The actual name came from a story I had shared with Adam Foster from our label 2076 about a trip I had taken with Ad (the guitarist) to Berlin. We had been so skint and it was so cold. We were literally 'cold in Berlin'. It was one of the best breaks ever; the bleak frozen city as a back drop to our hungover days shuffling between museums and shops to stay warm. Budgeting how many coffee stops we could make until the venues opened and we could see a band and start dancing again. I have always had a quite romanticised view of cities with such an emotive history; Berlin, Prague etc. They seem full of art and music but quiet and modest, without any of the brashness you can find in London or New York.
Courtesy of WildBlanket photograpy.
Being one half of the songwriting team for The Backlash, I'm always interested in how other people write. Describe your songwriting process.
M: We write pretty much every song collaboratively. We all have very very different influences so we can always bring something different. I feel so lucky to be part of such an organic process. Sometimes if it feels good we can jam for hours, or weeks or months. When we have finally finished it might go into a set and we see how it feels live. Other times it comes very quickly and feels great so we just grab the moment and shove it in the set.
I'm also a vocalist, and often manage to really rag my voice: you go hell for leather when playing live. How do you keep your vox in shape?
M: I try to take care of my voice but I am quite lazy. I try not to eat much dairy and only have one or two (if I am really tired) cups of coffee a day. Plenty of chamomile tea, hot water with lemon and ginger so there is no milk and during the days I try and rest my voice as much as possible; but obviously you have to talk. I don't always get time to warm up- but if you look after your voice well or occasionally lose you voice, you should always warm up really. Also: steam. Hot, hot showers in a steamy bath room if there is not time for an actual 'steam', works pretty well. There are all kind of professional tips: how you stand, hold the mic etc. that can help but I often get carried away and forget them!
As the only lady in a band with boys, do you feel women are under-represented in the music industry? What importance, if any, does your gender play in your identity as a performer?
M: I think gender plays a massive part in every ones sense of self. The fact that I am a woman doesn't mean it has more or less of a role but maybe it means I am more aware of being 'different' as the music industry still seems to rely upon archaic gender stereotypes to sell music and make money.
Women aren't under-represented in the music industry or in most parts of culture; you can see our impact in literature, film, art and music.

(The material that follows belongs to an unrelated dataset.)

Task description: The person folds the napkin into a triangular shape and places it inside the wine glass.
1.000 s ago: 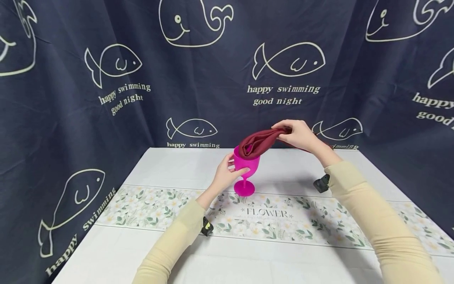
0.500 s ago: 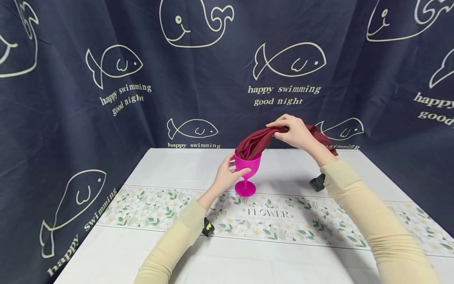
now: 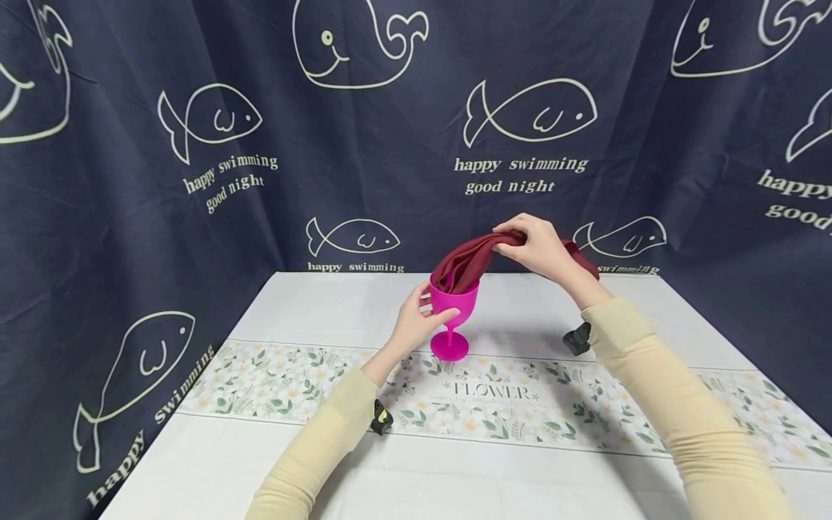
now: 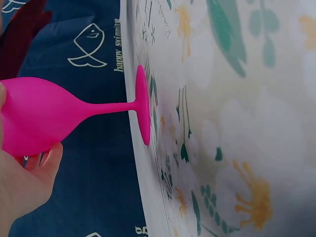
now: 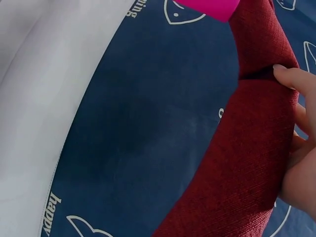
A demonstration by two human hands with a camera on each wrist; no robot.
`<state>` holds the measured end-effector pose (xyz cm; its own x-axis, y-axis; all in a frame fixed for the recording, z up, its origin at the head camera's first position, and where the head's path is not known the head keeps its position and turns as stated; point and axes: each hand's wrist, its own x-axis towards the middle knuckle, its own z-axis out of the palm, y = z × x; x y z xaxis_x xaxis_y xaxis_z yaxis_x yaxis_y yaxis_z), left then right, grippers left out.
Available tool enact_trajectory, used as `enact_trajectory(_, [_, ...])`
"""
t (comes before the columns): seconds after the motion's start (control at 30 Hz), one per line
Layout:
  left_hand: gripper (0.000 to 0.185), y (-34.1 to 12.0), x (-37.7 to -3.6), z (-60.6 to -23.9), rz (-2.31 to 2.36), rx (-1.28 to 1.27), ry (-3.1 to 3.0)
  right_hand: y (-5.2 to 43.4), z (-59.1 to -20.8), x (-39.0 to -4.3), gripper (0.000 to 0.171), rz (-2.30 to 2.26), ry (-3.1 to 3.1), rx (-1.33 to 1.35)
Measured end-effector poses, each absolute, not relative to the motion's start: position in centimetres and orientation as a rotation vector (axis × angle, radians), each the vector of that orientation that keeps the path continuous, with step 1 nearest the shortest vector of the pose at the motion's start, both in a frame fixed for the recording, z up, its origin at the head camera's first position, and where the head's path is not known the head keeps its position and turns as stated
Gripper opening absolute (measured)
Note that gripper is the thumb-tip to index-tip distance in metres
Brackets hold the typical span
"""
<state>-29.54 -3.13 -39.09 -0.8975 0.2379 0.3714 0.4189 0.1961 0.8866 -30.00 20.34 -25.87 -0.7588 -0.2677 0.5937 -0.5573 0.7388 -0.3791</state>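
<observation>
Two arms in cream knit sleeves (image 3: 312,455) reach out over a smooth white table covering (image 3: 416,484) crossed by a printed band of pale flowers and green leaves (image 3: 494,404) bearing the word "FLOWER"; at mid-table, just past that band, a bright pink goblet (image 3: 451,310) stands upright on its round foot, matte and opaque, its rounded bowl tapering to a thin stem; the left hand (image 3: 416,321) wraps the bowl, thumb across the near side and fingers curled round the far side; a dark red cloth (image 3: 468,260), finely woven and gathered into soft folds, rises from the cup's mouth and arcs to the right; the right hand (image 3: 542,245) pinches the cloth's crest above and right of the rim, the rest trailing behind the wrist; behind the table hangs a creased navy curtain (image 3: 130,217) printed with white-outlined fish and whales.
</observation>
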Motion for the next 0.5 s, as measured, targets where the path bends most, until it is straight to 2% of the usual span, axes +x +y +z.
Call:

It is whether that representation of us is true or not that concerns me. I am not convinced that the playing field has been totally levelled. I am not convinced that I, as a woman, have had experiences that would let me say, honestly, I am proud of what a women can achieve when she plays by the rules. Fuck the rules.
I just want to make noise; real noise, not airbrushed, dressed up, made-up, 'feminine' noise but heartfelt, emotive, loud female lead noise. Noise that is as powerful and strong as any male noise, not prancy or fucking ladylike.